Manuel Viveros and Leah Young performing in the play "Arsenio", on March 8, 2024 at ID Studio Theater in Mott Haven. By Carla G. Colomé

When the lights go down in the ID Studio Theater, both actors and audience are ready to step into the history of salsa music and the blind Afro-Cuban composer who helped shape its signature sound.

“Arsenio,” a play in Spanish and English, debuted Feb. 15 and has since extended its Mott Haven run thanks to popular demand through March 17. It traces the history of one of the borough’s most celebrated musical styles and tells the story of musician Arsenio Rodriguez, who lived in Longwood after emigrating from his native Cuba.

“It’s very important that ‘Arsenio’ happened,” said Sandie Luna, executive director of the company, which is headquartered at 311 East 140th Street. “Arsenio Rodriguez was in The Bronx, he wrote about The Bronx, he was an Afro-Latino proud of his African roots.”

His story also fills a gap in the theater world, which needs more Afro-Latino representation, said Luna.

“It needs to be done in an authentic way that respects equality and differences. This is a way to continue to explore how we can represent the community and embody their realities,” she said.

ID Studio Theater opens its doors Thursday through Sunday for “Arsenio,” which is the last chapter of the “Between Two Worlds” trilogy co-directed by Germán Jaramillo and Leyma López. The trilogy explores stories and identities through Latin American music. In “Arsenio,” three characters on the stage create a world full of mysticism, stories, and, above all, good Cuban music.

“Arsenio” is a tribute to the life and music of the Afro-Cuban composer also known as “The Wonderful Blind Man.” Rodriguez, who lost his sight as a child after he was kicked in the head by a horse, arrived in New York in the 1940s. He developed various musical styles such as son and rumba, which became the precursor of salsa.

The play tells the story of Yenifer, a young girl full of insecurities who wants to be a musician. Rodriguez, who died in 1970, appears to guide her in pursuit of her dream.

“I tried to be very careful that the character was not a caricature of Arsenio,” said Colombian actor Manuel Francisco Viveros, 45, who steps into the musician’s skin.

Manuel Viveros plays legendary Afro-Cuban composer and musician Arsenio Rodriguez, on March 8, 2024 at ID Studio Theater. By Carla G. Colomé.

Viveros began researching the Cuban composer’s life last year and rediscovered his music.

“For some reason, it was easy for me to understand Arsenio’s life. It was very interesting,” he said.

One of the biggest challenges for Viveros is to perform the entire play with his eyes closed, as a blind man.

“I feel like I don’t act the play, I listen to it,” Viveros said. “The most interesting thing is that I don’t see anything, but I know where I’m standing. It takes me to a very particular level of concentration. Acting with my eyes closed has helped me to understand this profession from another perspective. And I think that’s a gift from Arsenio.”

Leah Young, who acts in the role of Yenifer, said the play has been a way of finding herself, as well.

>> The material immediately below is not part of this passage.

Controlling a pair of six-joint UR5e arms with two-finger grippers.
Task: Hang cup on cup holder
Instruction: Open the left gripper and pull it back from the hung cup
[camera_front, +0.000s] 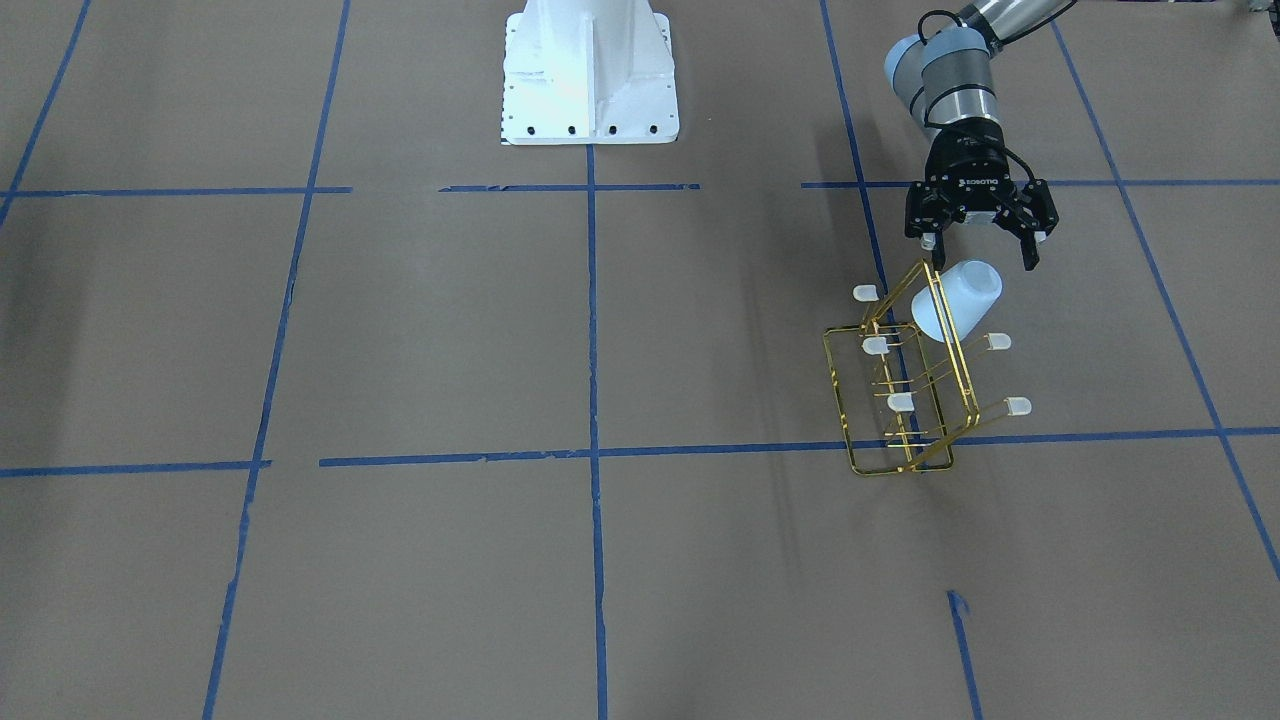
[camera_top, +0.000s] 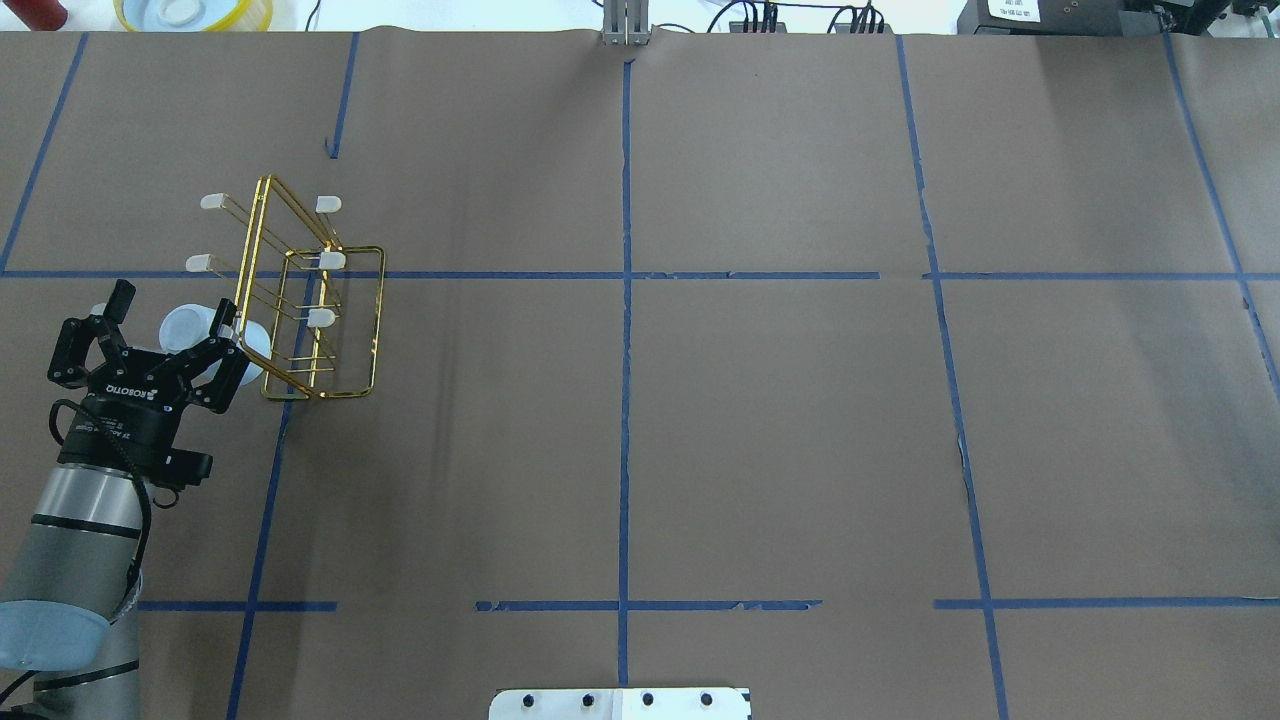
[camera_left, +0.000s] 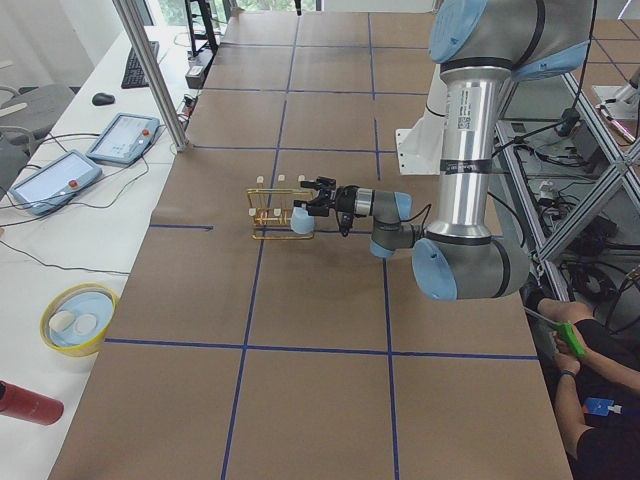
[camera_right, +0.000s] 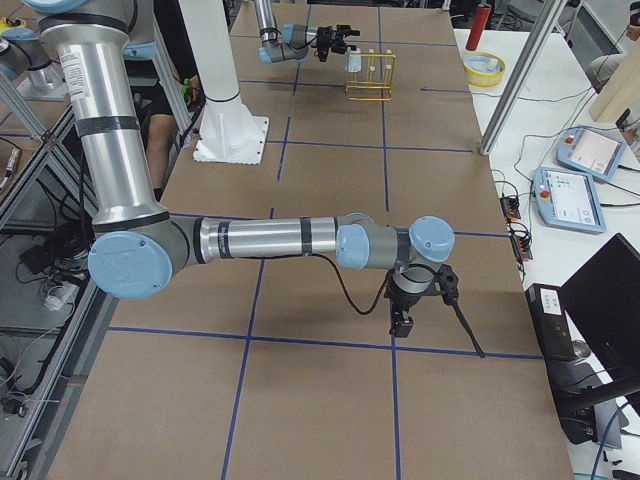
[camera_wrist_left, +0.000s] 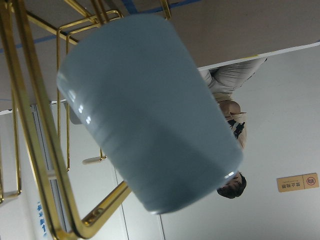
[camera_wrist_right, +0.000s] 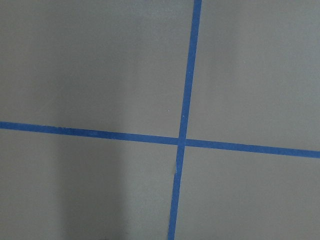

“I also have moments when I doubt my abilities and my talents,” said Young.

Her goal is to take away “Leah, my worries and my ego, and make myself available to Yenifer’s situation,” she said.

Humberto Pernett prepares for his character, Mundo, in the play “Arsenio,” on March 8, 2024, at ID Studio Theater. By Carla G. Colomé.

The third character in the play is Mundo, who belongs to the world of saints and ancestors. For Humberto Pernett, the Colombian actor who gives life to this character, “Arsenio” has been an opportunity to delve into magic.

“I have also seen people who after seeing the play have been reunited with their essence, with their ancestors, with Arsenio’s music,” said Pernett. “That’s what art is all about. I love that people leave with a beautiful experience. Art always has to revolutionize, to do something inside your heart.”

ID Studio Theater, a non-profit organization that has been staging works for the South Bronx and the larger Bronx community since 2001, said the public reception has been overwhelmingly positive.

Luna said the theater reaches a diverse audience, including children and other people, and it hopes to attract more young people. ID Studio Theater is also hoping to reach more potential audience members from immigrant and working-class backgrounds.

“Our immigrant community, who are working, don’t necessarily think there is a theater for them, because in this city theater tends to be almost a luxury, because of the cost,” she said.

ID Studio Theater plays are free, although donations are accepted, she said. The organization focuses on works that are rooted in the migrant experience, but with a perspective that celebrates, explores and educates people about that reality – like “Arsenio,” she said.